The area is huge you will need a lot of sound to fill that 700sqft up effectively. And Rs 8000 wont be sufficient at all.But if you have to dit within that budget llok at some F&D stuff.


----------



## ishan_kkr (Dec 29, 2013)

how much budget wud suffice for my requirement? Which model do u prefer iin d higher budget?


----------



## The Incinerator (Dec 29, 2013)

Buy Online Edifier DA5000 Pro 5.1 Multimedia Home Theater Speaker System in india


----------



## ishan_kkr (Oct 2, 2014)

The Incinerator said:


> Buy Online Edifier DA5000 Pro 5.1 Multimedia Home Theater Speaker System in india



Sorry for the delay but it got postponed.. Now, I am gng to buy this Edifier DA 5000 Pro. Getting it for 9900 at Snapdeal..
But, pls finally suggest me that within the budget of 10k, is this the perfect choice? Or is there any other I shud go for?
And the new area in which I have to set this is around 500 sq. Ft..
Also, will I have to manually extend the wiring for the Satellite speakers to be set up in all the corners? Any specifications for this wire to be used?
Pls. Reply Sir!
Thanks!


----------



## The Incinerator (Oct 3, 2014)

Yes you will have to extend wiring. Use quality pure copper 1mm to 1.5mm wires for those satellites. Banbridge wires is a good budget choice. Just make sure the copper is pure.

- - - Updated - - -

Take a look at the F&D 5090 too,not bad at filling up larges spaces.


----------



## ishan_kkr (Oct 3, 2014)

The Incinerator said:


> Yes you will have to extend wiring. Use quality pure copper 1mm to 1.5mm wires for those satellites. Banbridge wires is a good budget choice. Just make sure the copper is pure.
> 
> - - - Updated - - -
> 
> Take a look at the F&D 5090 too,not bad at filling up larges spaces.
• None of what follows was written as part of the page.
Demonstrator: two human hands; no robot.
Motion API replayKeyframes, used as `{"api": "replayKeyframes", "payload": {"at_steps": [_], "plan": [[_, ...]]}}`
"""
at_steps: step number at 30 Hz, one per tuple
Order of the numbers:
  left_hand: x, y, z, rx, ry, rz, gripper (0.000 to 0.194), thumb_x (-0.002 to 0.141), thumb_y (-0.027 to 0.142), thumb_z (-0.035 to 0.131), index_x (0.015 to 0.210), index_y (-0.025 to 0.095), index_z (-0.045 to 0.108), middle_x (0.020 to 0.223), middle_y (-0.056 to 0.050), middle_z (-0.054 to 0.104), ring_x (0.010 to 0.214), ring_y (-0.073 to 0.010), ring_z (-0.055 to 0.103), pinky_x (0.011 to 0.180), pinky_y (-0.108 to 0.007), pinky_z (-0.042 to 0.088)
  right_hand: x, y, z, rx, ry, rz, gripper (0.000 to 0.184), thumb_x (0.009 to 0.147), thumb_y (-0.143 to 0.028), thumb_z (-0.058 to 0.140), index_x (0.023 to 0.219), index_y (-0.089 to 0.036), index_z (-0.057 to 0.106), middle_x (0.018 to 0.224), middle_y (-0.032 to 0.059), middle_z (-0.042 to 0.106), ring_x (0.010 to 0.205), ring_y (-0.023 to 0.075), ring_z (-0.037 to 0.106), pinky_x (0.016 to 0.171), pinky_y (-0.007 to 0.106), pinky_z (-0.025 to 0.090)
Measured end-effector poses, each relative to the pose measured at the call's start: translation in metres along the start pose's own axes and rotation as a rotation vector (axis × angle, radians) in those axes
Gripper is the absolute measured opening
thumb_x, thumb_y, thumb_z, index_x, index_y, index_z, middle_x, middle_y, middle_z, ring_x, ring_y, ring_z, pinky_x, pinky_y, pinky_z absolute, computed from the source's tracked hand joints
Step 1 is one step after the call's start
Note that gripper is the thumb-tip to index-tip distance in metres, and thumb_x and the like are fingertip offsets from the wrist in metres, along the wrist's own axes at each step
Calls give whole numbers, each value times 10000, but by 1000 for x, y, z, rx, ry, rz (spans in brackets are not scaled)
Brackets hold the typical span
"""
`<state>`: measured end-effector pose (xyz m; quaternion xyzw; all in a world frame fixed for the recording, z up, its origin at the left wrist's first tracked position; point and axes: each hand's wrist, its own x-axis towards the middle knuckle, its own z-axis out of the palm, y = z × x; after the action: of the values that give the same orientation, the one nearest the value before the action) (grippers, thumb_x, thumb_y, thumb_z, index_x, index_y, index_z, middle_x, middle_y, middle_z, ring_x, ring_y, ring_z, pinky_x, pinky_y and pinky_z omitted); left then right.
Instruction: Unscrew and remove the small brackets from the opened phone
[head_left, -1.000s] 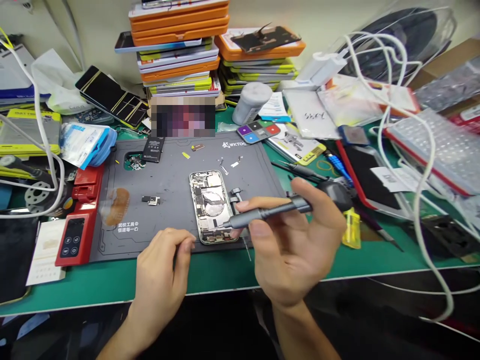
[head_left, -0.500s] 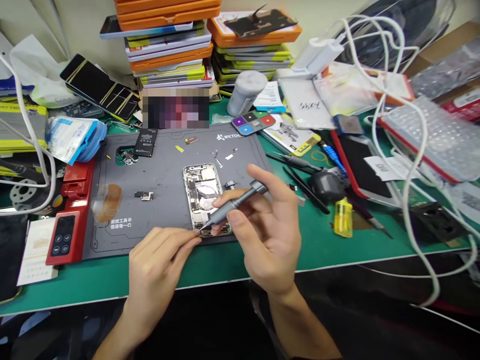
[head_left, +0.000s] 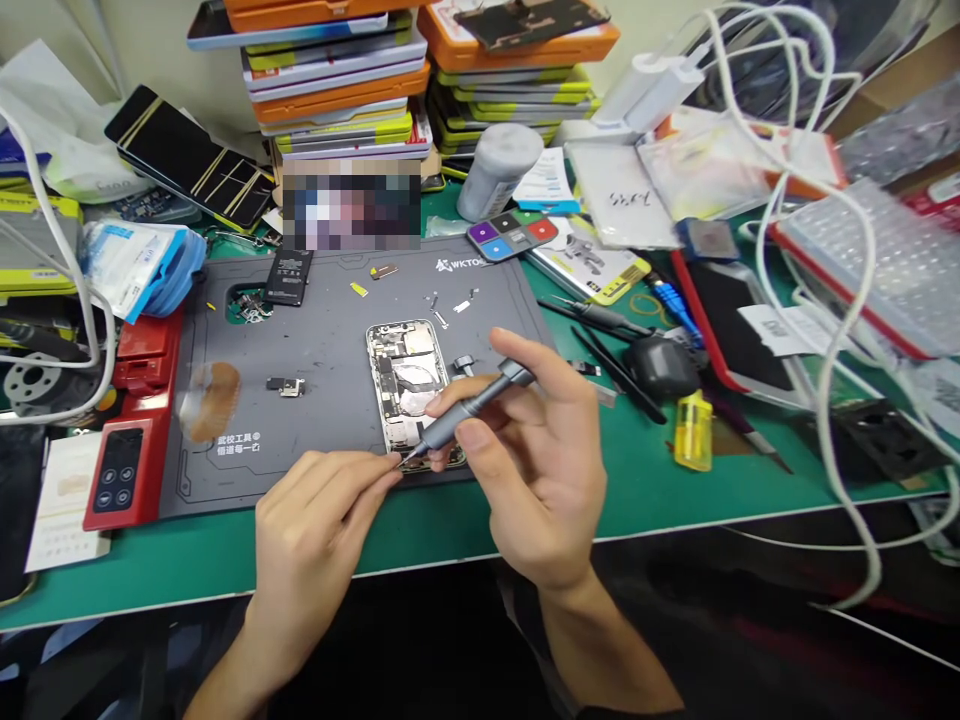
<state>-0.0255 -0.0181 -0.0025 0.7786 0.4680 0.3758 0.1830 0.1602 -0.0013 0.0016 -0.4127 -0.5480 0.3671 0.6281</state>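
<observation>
An opened phone lies on the grey work mat, its inner parts bare. My right hand is wrapped round a slim grey screwdriver, held slanting over the phone's bottom end. The screwdriver tip points down at the phone's lower left corner. There my left hand has its thumb and forefinger pinched together beside the tip; whatever they hold is too small to make out. To the left on the mat lies a small phone part. Near the mat's top edge are a black phone battery and several tiny pieces.
A red device with buttons stands at the mat's left edge. At the right lie black tweezers, a yellow bottle-like piece and looping white cables. Stacked boxes and a grey-white jar stand behind.
My right hand has brought the screwdriver left and down to the phone's lower left corner. My left hand has moved in to meet its tip. Over the last half second both hands barely moved.
</observation>
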Motion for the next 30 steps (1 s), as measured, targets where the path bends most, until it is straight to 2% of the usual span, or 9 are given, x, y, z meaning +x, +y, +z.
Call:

Sir, M planning for Edifier only.. Will it solve my purpose na?
And what type of wires wud be required for extension?


----------



## ishan_kkr (Oct 3, 2014)

Will this do ? -

*www.flipkart.com/bandridge-val4802-vl-digital-coax-cable-rca-m-2-0-data/p/itmdgtgmezxf3bpt

Bandridge VAL4802 Available at Flipkart.. Don't know y it's not showing d link here..


----------



## The Incinerator (Oct 3, 2014)

Those are coax cables , search for banbridge speaker cables.


----------



## ishan_kkr (Oct 3, 2014)

The Incinerator said:


> Those are coax cables , search for banbridge speaker cables.


Not getting for INDIA..
Only getting a 200 metre pack..


----------



## The Incinerator (Oct 3, 2014)

Search in stores.


----------